> EXERCISE OBJECTIVE: In the material below, find each line holding the string "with" and copy it.

> INPUT DATA:
####################
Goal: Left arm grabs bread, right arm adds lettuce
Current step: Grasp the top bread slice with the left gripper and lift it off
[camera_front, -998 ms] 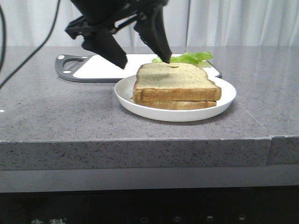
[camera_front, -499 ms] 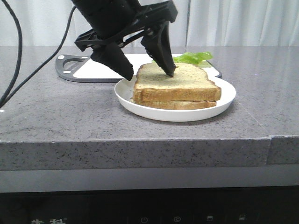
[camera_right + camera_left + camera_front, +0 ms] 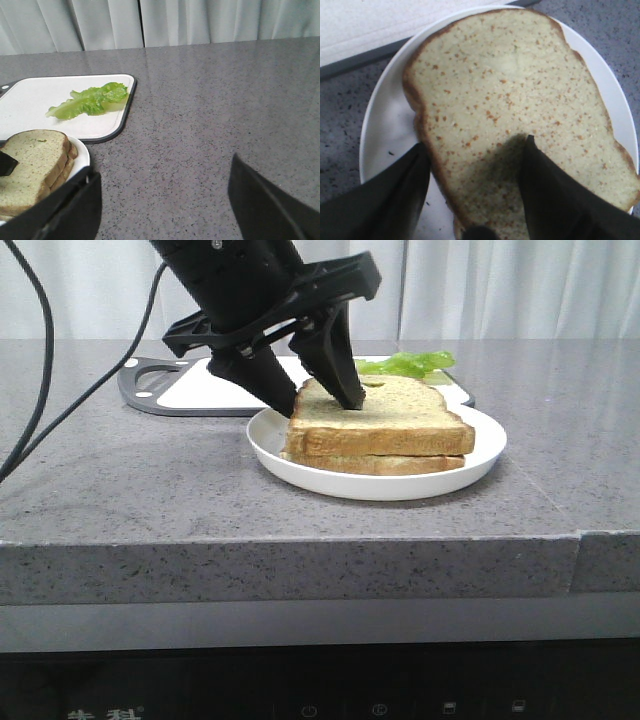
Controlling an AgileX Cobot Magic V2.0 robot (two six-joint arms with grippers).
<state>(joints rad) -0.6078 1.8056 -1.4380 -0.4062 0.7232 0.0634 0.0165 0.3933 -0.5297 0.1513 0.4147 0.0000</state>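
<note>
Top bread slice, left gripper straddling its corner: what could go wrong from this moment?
The left gripper has one finger on the bread face and one outside the crust, so closing may dent or tear the soft slice. It grips only one corner; the slice could sag or slip when lifted. The lower slice or the plate might get dragged along. The lettuce lies on the cutting board, untouched; the right gripper is open over bare counter.
</note>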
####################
> FINISHED EXERCISE:
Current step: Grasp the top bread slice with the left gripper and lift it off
Controlling an AgileX Cobot Magic V2.0 robot (two six-joint arms with grippers).

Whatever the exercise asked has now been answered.